When he reached the top of the stairs, he grabbed Sam’s arm through the sleeping bag and pulled him back inside the apartment, over the salt line, and in where it wasn’t as warm as it should have been. All the windows were open and a fan sat sweeping across the living room to circulate the fresh air. Shivering, Sam sat down on their couch. “Tea?” he asked.

Dean ducked into the kitchen and returned with something that wasn’t tea. “Merry Christmas, Sammy.” He handed over a box of Benadryl and a bottle of water. Sam stretched out on the couch as Dean plopped down on the opposite end of the couch. He draped the sleeping bag over both of their legs. “Some rotten Christmas morning, huh?”

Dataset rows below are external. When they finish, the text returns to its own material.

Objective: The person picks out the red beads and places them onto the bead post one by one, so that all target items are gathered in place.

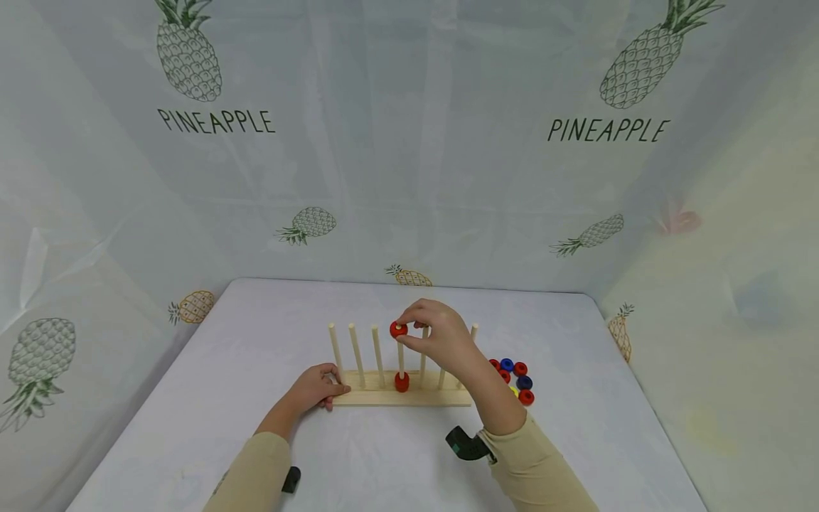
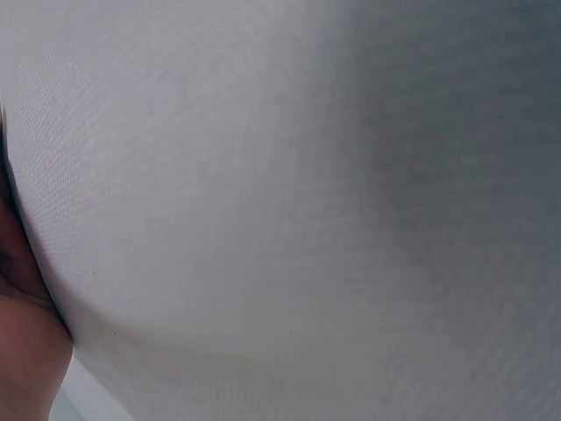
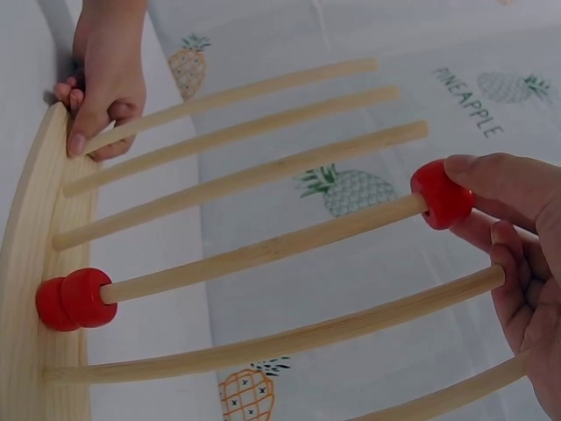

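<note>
My right hand (image 1: 441, 338) pinches a red bead (image 3: 441, 194) between thumb and fingers at the top of the middle peg (image 3: 272, 249); the peg's tip is at the bead's hole. Two red beads (image 3: 77, 299) sit stacked at the foot of that same peg. The pegs stand upright in a row on a light wooden base (image 1: 403, 398). At the base's left end, my left hand (image 1: 313, 387) grips the wood with its thumb on top, seen also in the right wrist view. Only a sliver of the left hand (image 2: 31, 351) shows in the left wrist view.
Right of the base lies a group of loose beads in red, blue (image 1: 525, 382) and yellow, partly hidden by my right forearm. A white-covered table (image 1: 192, 427) carries everything. Behind it hangs a curtain (image 1: 384, 142) printed with pineapples.
</note>
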Demonstrator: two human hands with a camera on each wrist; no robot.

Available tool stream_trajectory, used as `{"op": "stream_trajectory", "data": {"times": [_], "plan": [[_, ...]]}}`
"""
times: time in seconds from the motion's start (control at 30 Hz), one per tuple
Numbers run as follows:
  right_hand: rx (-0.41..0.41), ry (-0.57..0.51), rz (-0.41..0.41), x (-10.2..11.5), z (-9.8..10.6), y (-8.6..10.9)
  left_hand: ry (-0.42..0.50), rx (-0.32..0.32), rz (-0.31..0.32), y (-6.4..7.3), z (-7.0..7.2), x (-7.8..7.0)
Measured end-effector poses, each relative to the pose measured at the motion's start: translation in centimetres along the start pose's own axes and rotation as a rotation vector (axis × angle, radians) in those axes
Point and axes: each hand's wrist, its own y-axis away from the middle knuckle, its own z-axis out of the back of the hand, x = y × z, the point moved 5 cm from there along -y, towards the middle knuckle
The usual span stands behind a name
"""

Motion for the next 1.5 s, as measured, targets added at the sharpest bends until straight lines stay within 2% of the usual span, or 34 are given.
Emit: {"op": "stream_trajectory", "data": {"times": [0.3, 0.57, 0.77, 0.93, 1.33, 1.5], "plan": [[-0.001, -0.02, -0.003, 0.0, 0.2, 0.2, -0.002, -0.003, -0.004, 0.0, -0.2, -0.2], [-0.001, -0.159, 0.02, 0.1, 0.8, 0.5, -0.006, 0.003, 0.0, -0.1, -0.2, 0.1], [-0.088, -0.174, 0.067, 0.4, 2.2, 1.5, 0.0, 0.006, 0.008, 0.0, -0.3, 0.0], [-0.16, -0.163, 0.062, 0.1, 3.3, 2.6, -0.001, 0.004, 0.007, 0.0, -0.2, -0.1], [-0.272, -0.144, -0.045, -1.8, 4.8, 5.0, -0.006, 0.0, 0.002, -0.2, -0.1, 0.3], [-0.31, -0.151, -0.127, -2.6, 5.5, 6.0, 0.003, 0.003, 0.007, -0.3, -0.2, 0.3]]}}
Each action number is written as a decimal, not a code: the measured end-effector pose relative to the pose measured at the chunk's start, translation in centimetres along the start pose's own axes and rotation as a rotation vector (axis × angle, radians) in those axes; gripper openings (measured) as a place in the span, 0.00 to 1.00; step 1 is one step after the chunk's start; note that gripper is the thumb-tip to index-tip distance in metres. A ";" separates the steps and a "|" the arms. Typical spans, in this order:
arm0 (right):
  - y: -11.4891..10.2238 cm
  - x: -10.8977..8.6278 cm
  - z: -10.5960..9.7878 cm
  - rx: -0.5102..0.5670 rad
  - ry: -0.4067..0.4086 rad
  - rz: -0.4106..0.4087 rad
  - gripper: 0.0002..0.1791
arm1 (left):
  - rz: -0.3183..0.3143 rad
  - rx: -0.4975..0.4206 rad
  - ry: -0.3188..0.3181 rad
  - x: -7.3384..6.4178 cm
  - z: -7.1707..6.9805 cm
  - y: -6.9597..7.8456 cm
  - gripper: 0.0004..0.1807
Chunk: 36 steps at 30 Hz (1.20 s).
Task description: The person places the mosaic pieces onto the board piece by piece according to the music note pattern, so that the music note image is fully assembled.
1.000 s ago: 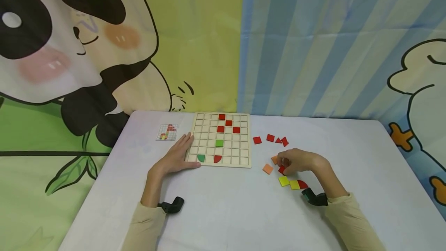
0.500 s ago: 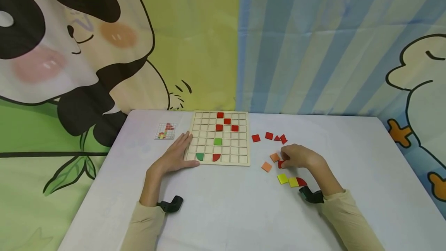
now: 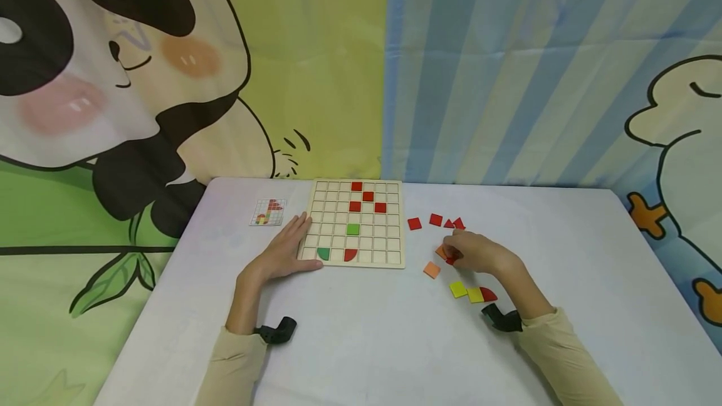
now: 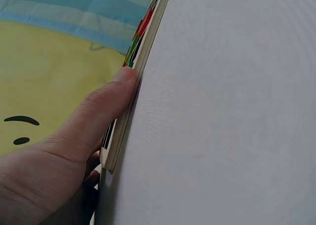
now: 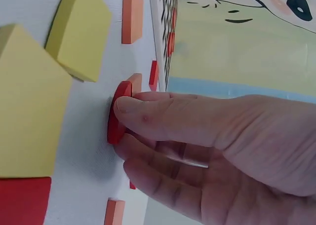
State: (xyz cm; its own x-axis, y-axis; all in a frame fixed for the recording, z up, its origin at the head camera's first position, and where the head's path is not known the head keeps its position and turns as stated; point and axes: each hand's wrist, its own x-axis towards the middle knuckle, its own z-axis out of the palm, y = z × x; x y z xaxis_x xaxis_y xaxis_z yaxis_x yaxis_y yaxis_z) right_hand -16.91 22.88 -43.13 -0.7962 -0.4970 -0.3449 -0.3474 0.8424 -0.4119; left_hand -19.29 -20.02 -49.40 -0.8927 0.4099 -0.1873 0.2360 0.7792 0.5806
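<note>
A wooden grid board (image 3: 389, 244) lies at the back middle of the table. It bears several red squares (image 3: 368, 196), a green square (image 3: 353, 229), a green quarter-circle (image 3: 323, 254) and a red quarter-circle (image 3: 350, 255). My left hand (image 3: 279, 250) rests at the board's near left corner, fingers along the left side and thumb over the front edge. Right of the board, my right hand (image 3: 476, 252) pinches a red curved tile (image 5: 116, 119) between thumb and fingers, close over the table. An orange square (image 3: 440, 251) is partly hidden by that hand.
Around the right hand lie another orange square (image 3: 432, 269), yellow tiles (image 3: 458, 289) with a red quarter-circle (image 3: 488, 294) beside them, and loose red tiles (image 3: 414, 223) farther back. A small pattern card (image 3: 267, 212) lies left of the board. A printed curtain (image 3: 333, 67) hangs behind the table.
My right hand has shifted slightly left with the red tile, now overlapping the nearby orange square in the head view. The left hand keeps its place on the board.
</note>
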 end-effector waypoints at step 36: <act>0.1 0.2 -0.6 0.116 0.249 -0.167 0.11 | -0.008 0.008 -0.006 -0.2 -0.1 0.3 0.62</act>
State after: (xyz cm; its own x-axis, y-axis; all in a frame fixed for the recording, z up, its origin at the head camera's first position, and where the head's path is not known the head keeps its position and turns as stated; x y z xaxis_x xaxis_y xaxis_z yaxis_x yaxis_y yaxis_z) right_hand -17.39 23.02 -42.80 -0.8347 -0.5482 -0.0528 -0.4364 0.7168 -0.5439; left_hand -19.08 -19.92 -49.12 -0.8924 0.4062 -0.1965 0.2320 0.7866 0.5723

Shaking his head and rubbing his nose a little, Sam gave him a reassuring smile. “I don’t know… turns out I’m not sick.” Sam grabbed the remote and turned on the television. A Christmas parade was starting. “And I still get a traditional Christmas that involved candy canes and having my brother kick some ass and take care of me. Kinda perfect, actually. Though it’d be more perfect if you got me some tea.”

“I’m not waiting on you if you’re not sick.” He shoved at Sam’s legs. “Go get yourself tea.”

Sam sniffled pathetically and turned on the puppy dog eyes on purpose this time. Dean laughed, stretching his arm along the back of the couch and turning his attention to the parade.